### To do:
Search the material for lines containing the word "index", and copy each one.

### Data below:
#####

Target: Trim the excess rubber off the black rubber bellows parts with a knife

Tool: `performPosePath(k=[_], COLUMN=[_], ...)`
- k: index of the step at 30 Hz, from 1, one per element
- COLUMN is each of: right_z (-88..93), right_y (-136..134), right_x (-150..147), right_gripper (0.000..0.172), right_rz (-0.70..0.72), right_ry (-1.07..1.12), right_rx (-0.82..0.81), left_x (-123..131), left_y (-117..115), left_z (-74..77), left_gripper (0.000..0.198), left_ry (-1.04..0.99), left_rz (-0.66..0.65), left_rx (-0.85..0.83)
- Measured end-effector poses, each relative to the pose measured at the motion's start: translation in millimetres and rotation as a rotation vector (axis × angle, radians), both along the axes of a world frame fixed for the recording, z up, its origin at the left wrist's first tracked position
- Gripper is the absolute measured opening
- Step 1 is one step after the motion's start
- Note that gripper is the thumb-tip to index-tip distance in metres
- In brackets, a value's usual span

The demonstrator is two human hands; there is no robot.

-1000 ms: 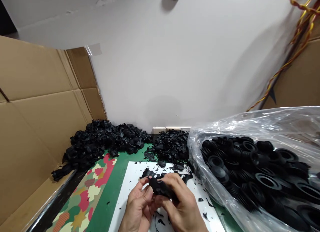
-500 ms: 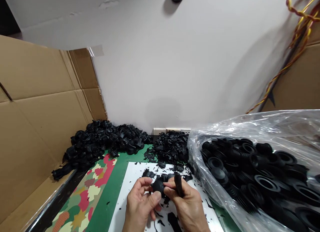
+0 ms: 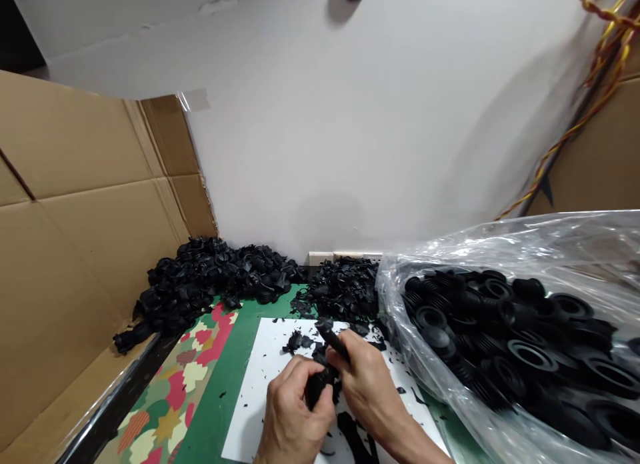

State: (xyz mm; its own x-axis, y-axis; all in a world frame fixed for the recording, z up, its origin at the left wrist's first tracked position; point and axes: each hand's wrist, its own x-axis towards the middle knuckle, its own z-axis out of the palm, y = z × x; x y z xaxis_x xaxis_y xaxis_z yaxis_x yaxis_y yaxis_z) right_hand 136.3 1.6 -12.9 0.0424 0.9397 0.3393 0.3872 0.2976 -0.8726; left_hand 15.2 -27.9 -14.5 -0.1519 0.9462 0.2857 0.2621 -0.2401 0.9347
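My left hand (image 3: 295,411) is closed around a small black rubber piece (image 3: 316,387), gripped between thumb and fingers above a white sheet (image 3: 245,411). In my right hand (image 3: 367,377) is a dark, stick-like tool (image 3: 334,341), its upper end slanting up and left. The tool's lower end is hidden by my fingers, so its kind does not show. Both hands nearly meet at the rubber piece. Black scraps (image 3: 298,341) lie on the sheet just beyond them, and a long black strip (image 3: 353,437) lies below my right wrist.
A clear plastic bag (image 3: 420,384) of black ribbed rubber parts (image 3: 533,355) fills the right side. Heaps of black rubber pieces (image 3: 200,277) and shavings (image 3: 343,287) lie along the wall. A cardboard panel (image 3: 85,237) stands left, beside a patterned strip (image 3: 175,397) on the green surface (image 3: 220,391).
The tool has tipped from near upright to slanting left as my right hand turned. My left hand has rolled over the rubber piece, now covering more of it.
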Motion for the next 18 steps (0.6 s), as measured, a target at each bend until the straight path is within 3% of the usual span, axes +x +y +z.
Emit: performPosePath(k=[5,10,14,18], right_z=[2.7,1.0,-1.2,-7.8], right_y=[14,27,27,24], right_x=[-1,22,29,31], right_gripper=[0.02,0.023,0.024,0.023], right_rz=[-0.096,-0.292,-0.247,-0.131], right_ry=[0.057,0.063,0.042,0.047], right_rx=[-0.087,-0.101,-0.111,-0.17], left_x=[-1,1,-1,-7], left_y=[1,-8,-3,2], left_z=[0.3,-5.3,-2.6,-2.1], left_gripper=[0.009,0.007,0.022,0.031], left_ry=[-0.018,-0.156,-0.315,-0.342], left_rz=[-0.004,-0.149,-0.214,-0.14], left_rx=[-0.131,-0.27,-0.324,-0.308])
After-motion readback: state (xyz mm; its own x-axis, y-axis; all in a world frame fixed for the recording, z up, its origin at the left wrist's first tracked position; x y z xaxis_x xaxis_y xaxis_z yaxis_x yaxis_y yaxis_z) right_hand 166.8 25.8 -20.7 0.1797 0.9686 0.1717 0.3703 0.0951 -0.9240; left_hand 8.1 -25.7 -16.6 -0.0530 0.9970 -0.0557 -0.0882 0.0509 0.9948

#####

### Written response:
- k: index of the step at 30 Hz, from 1, one per element
- Note that gripper is the thumb-tip to index-tip distance in metres

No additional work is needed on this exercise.